WHAT YOU NEED TO DO -
Restate the listing word for word. Stop at the line that holds "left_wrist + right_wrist", include it, and leave out all pictures.
··· SOURCE MATERIAL ···
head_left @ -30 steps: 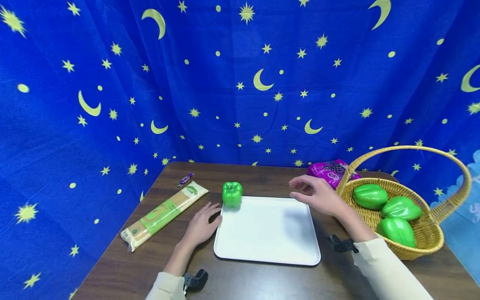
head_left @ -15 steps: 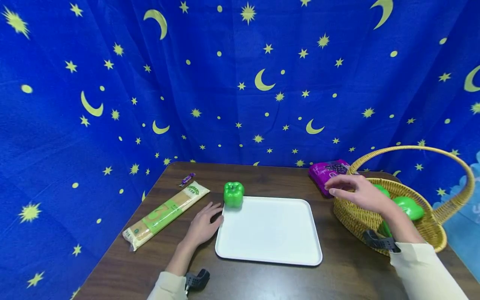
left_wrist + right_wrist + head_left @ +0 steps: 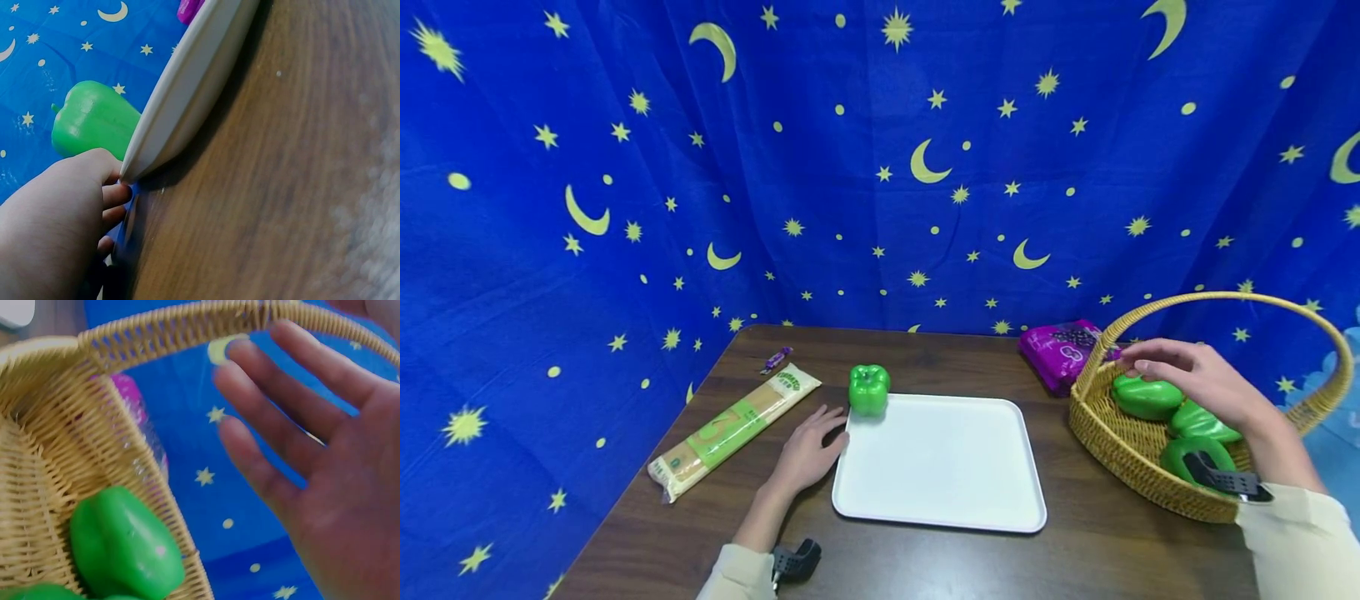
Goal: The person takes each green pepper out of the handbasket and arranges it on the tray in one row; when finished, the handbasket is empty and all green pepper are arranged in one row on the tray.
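Observation:
My left hand [image 3: 808,450] rests on the table at the left edge of a white tray [image 3: 940,462], its thumb right at the rim and its fingers relaxed. On that tray's far left corner stands a green bell pepper [image 3: 868,390], also visible in the left wrist view just beyond the thumb. Over a wicker basket [image 3: 1112,454] at the right hovers my right hand [image 3: 1217,383], with nothing held. Its fingers are spread in the right wrist view, close to the basket's handle [image 3: 181,328]. Inside the basket lie three green peppers, one of them [image 3: 125,544] under the hand.
A long pack of noodles [image 3: 733,433] lies slanted left of the tray, with a small purple-wrapped candy [image 3: 777,360] behind it. Behind the basket is a purple bag [image 3: 1056,354]. A blue star-and-moon curtain [image 3: 880,167] hangs along the table's far and left sides.
My right hand has moved right, from above the tray's far right corner to over the basket, its fingers staying loose. The left hand, tray and pepper have stayed in place.

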Available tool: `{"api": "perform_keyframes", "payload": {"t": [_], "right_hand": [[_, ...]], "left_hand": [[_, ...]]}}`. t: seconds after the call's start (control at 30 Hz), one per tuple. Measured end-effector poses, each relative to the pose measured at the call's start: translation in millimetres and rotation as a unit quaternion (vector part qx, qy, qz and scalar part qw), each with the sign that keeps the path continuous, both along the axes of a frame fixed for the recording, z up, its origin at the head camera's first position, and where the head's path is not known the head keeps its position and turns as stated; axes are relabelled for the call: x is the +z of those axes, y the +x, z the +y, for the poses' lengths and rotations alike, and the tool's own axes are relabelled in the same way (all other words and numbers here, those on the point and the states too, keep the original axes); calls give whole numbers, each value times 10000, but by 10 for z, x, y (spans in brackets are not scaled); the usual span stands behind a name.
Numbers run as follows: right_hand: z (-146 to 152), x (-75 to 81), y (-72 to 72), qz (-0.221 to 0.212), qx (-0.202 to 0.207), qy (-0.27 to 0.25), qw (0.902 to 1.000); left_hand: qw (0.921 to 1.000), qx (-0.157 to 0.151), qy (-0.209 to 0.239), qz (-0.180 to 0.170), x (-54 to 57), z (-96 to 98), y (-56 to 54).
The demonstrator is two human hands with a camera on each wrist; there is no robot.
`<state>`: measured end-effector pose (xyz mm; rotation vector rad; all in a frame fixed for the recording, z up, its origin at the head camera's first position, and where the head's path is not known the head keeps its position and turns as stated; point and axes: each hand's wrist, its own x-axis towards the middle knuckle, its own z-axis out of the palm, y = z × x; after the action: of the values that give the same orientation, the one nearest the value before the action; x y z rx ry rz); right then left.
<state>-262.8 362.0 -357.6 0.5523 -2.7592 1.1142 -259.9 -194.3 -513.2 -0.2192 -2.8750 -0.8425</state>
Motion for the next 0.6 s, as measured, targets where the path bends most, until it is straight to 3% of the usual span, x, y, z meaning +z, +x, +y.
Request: {"api": "perform_keyframes", "payload": {"t": [0.23,0.43,0.6], "right_hand": [[197,-116,-144,-298,-1087,336,9931],[321,-288,-284,-148,-1546,282,9875],[378,-378,-363,-125,-1682,484,9845]], "left_hand": [[10000,-4,-8,4,-19,-1,-5],[10000,14,-13,-32,-26,-1,-14],[10000,21,-33,-15,-32,-4,-26]]}}
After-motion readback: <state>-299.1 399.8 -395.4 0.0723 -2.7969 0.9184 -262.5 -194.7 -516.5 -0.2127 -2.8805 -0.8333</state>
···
RESULT BELOW -
head_left @ -30 steps: 
head_left @ -15 steps: 
left_wrist + right_wrist + head_left @ +0 steps: 

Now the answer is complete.